### GIVEN INFORMATION
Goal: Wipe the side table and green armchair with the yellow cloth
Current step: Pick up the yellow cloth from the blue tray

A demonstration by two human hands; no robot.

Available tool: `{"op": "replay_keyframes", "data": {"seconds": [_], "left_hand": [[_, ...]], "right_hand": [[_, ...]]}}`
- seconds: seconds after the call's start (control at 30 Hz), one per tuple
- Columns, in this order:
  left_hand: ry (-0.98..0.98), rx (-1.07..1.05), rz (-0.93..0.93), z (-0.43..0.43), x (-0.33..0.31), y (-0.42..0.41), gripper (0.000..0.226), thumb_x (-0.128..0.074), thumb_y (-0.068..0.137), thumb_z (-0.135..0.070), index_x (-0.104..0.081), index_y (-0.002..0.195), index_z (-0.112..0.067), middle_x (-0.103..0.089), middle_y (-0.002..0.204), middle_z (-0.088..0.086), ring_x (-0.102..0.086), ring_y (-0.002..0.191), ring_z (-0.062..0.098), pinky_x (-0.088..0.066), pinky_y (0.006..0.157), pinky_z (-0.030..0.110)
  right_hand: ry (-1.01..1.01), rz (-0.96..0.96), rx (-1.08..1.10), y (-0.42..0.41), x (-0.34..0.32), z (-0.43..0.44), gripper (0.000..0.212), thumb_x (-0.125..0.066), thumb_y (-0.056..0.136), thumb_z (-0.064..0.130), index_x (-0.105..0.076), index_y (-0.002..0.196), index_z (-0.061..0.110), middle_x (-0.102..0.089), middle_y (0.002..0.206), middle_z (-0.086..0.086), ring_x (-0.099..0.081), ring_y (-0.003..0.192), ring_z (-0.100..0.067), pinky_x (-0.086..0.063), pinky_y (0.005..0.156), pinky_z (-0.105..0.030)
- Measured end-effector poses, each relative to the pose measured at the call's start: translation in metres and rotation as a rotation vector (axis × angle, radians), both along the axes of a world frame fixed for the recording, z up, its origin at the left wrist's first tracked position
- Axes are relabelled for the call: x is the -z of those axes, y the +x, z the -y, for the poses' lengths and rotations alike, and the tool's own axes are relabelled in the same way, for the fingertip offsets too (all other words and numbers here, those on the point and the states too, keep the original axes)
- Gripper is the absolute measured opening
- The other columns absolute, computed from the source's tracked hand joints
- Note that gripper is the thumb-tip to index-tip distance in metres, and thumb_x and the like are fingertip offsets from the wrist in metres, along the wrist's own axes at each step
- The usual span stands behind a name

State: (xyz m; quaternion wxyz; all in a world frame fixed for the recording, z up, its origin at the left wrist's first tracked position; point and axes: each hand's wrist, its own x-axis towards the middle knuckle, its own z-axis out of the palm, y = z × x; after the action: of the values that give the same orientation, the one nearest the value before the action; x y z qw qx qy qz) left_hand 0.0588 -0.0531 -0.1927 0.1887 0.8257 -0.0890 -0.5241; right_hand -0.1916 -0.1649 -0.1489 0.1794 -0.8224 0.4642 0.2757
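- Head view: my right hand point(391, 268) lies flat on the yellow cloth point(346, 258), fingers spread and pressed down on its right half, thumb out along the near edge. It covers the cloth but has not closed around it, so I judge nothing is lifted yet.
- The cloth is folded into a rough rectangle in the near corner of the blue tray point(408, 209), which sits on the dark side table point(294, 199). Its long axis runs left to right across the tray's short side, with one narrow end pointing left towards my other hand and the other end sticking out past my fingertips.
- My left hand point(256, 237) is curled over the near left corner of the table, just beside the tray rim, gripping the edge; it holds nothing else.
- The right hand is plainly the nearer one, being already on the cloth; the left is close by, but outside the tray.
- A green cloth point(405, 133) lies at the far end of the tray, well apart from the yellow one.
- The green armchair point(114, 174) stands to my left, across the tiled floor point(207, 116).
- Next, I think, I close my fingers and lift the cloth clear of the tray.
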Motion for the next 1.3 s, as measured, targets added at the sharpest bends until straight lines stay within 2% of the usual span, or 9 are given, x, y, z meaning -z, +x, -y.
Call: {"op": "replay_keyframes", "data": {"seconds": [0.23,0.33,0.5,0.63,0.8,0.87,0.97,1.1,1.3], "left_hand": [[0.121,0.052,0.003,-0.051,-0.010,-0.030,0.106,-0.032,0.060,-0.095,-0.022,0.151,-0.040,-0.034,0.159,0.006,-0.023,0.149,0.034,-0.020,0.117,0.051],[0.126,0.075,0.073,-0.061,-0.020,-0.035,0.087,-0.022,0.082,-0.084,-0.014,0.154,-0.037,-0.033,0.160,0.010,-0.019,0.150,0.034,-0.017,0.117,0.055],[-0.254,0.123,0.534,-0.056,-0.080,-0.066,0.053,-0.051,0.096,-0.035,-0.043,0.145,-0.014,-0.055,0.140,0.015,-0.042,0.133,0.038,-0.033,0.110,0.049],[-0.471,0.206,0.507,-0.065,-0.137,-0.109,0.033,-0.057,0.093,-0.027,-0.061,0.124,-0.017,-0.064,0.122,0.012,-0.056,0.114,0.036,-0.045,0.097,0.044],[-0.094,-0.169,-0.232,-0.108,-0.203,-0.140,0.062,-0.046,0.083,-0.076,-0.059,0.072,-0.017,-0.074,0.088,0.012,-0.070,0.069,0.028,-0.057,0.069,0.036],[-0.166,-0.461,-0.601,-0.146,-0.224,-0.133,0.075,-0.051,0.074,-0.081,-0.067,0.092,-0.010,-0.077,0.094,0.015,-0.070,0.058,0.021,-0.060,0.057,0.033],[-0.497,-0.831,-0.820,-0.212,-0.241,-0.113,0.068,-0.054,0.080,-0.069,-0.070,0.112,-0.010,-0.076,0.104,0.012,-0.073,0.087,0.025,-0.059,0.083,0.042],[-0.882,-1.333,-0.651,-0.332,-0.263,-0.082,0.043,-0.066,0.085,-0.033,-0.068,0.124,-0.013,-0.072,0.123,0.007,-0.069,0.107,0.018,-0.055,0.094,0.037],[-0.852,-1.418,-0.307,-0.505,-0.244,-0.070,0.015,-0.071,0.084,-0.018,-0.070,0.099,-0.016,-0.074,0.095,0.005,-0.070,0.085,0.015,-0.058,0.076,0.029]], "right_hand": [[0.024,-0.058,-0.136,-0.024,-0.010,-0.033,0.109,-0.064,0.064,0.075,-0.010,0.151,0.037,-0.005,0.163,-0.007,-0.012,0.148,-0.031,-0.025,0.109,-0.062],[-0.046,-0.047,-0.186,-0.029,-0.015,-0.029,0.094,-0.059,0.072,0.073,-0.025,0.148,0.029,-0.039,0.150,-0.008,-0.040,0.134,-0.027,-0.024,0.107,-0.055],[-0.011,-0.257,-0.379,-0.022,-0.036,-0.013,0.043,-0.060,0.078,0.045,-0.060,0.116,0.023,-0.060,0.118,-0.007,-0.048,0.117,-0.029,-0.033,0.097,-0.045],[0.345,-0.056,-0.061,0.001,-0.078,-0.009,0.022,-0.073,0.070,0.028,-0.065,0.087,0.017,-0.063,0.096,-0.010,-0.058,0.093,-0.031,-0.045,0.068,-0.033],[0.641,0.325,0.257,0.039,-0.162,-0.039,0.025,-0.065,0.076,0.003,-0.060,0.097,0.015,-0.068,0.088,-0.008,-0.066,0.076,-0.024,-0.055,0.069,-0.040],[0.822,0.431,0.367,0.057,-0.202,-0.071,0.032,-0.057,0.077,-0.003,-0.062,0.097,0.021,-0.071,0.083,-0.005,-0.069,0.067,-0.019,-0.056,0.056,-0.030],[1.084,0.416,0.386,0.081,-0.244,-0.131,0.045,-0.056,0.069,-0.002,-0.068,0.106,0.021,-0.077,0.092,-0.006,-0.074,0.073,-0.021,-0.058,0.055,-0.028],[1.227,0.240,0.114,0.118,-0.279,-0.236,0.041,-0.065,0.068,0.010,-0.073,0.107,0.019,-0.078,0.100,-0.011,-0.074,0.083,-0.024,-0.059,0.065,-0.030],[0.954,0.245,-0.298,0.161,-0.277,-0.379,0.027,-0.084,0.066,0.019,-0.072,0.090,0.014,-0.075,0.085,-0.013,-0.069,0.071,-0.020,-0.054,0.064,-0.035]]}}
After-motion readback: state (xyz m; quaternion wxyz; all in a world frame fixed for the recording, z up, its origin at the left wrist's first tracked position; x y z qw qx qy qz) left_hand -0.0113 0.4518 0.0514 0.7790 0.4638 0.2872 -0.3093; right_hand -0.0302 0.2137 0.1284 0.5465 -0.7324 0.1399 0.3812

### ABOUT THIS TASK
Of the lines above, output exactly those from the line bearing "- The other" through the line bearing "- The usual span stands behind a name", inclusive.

### EXERCISE SOLUTION
- The other columns absolute, computed from the source's tracked hand joints
- Note that gripper is the thumb-tip to index-tip distance in metres, and thumb_x and the like are fingertip offsets from the wrist in metres, along the wrist's own axes at each step
- The usual span stands behind a name

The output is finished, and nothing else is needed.